|
From: | yary |
Subject: | Re: Set PS1 on login? |
Date: | Mon, 11 Jun 2018 10:03:29 -0700 |
...you can pass information in the TERM
environment variable, which is always copied (there may be a length limit however). You'll still have to make sure that the remote shell doesn't restrict the TERM
variable to designate a known terminal type. Pass the -t
option to ssh if you're not starting a remote interactive shell.
env TERM="extra information:$TERM" ssh -t server.example.com 'MYVAR=${TERM%:*}; TERM=${TERM##*:}; export MYVAR; mycommand'
You may have an alternate way of setting PS1 at the client, though the server may be configured to ignore it. The ssh man page says this on my system:
Additionally, ssh reads ~/.ssh/environment, and adds lines of the format ``VARNAME=vale'' to the environment if the file exists and users are allowed to change their environment. For more information, see the PermitUserEnvironment option in sshd_config(5).-yOn Mon, Jun 11, 2018 at 9:29 AM, Michael Albinus <address@hidden> wrote:John Collins <address@hidden> writes:
> Hello,
Hi John,
> Happy (mostly) tramp user here that is also very new to it. As someone
> working with remote machines that I do not own or control, TRAMPs
> inability to handle fancy prompts is highly crippling. It's stated in
> the FAQ that "tramp needs a clean recognizable prompt on the remote
> host for accurate parsing". What I don't understand is why tramp can't
> set PS1 when logging in the typical way one does:
>
> ssh ... -t 'PS1='$'; bash -i'
>
> When I modify tramp-maybe-open-connection to do this it works just
> fine; I'm able to login to a remote that would hang with the message:
>
> Tramp: Waiting for prompts from remote shell...fail
>
> I figure there is a good reason this can't be done, but wanted to
> raise the issue just in case.
ssh does not allow this kind of environment passing. Try in your local
shell
--8<---------------cut here---------------start------------->8---
# ssh localhost "PS1='$ '; /bin/sh"
--8<---------------cut here---------------end--------------->8---
or
--8<---------------cut here---------------start------------->8---
# ssh localhost "/usr/bin/env PS1='$ ' /bin/sh"
--8<---------------cut here---------------end--------------->8---
It doesn't work.
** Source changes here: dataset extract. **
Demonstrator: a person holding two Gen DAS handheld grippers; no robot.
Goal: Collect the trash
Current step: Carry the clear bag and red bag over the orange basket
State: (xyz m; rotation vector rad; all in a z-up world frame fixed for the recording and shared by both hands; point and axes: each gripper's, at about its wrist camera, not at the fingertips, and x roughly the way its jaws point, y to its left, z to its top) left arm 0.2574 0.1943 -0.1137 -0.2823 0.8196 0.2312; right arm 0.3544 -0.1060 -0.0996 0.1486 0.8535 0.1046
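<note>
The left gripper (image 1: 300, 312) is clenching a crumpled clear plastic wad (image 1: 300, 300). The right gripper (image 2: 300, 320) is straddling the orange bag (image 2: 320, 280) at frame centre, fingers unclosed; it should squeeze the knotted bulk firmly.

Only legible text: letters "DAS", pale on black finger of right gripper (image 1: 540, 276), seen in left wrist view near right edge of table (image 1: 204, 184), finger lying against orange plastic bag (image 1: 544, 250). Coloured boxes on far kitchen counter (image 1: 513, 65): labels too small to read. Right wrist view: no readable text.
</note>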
Therefore, Tramp cannot use this mechanism.
Instead, Tramp recommends to adapt the remote prompt by something like
this in the remote ~/.profile:
--8<---------------cut here---------------start------------->8---
[ $TERM = "dumb" ] PS1='$ '
--8<---------------cut here---------------end--------------->8---
> Regards,
>
> John C.
Best regards, Michael.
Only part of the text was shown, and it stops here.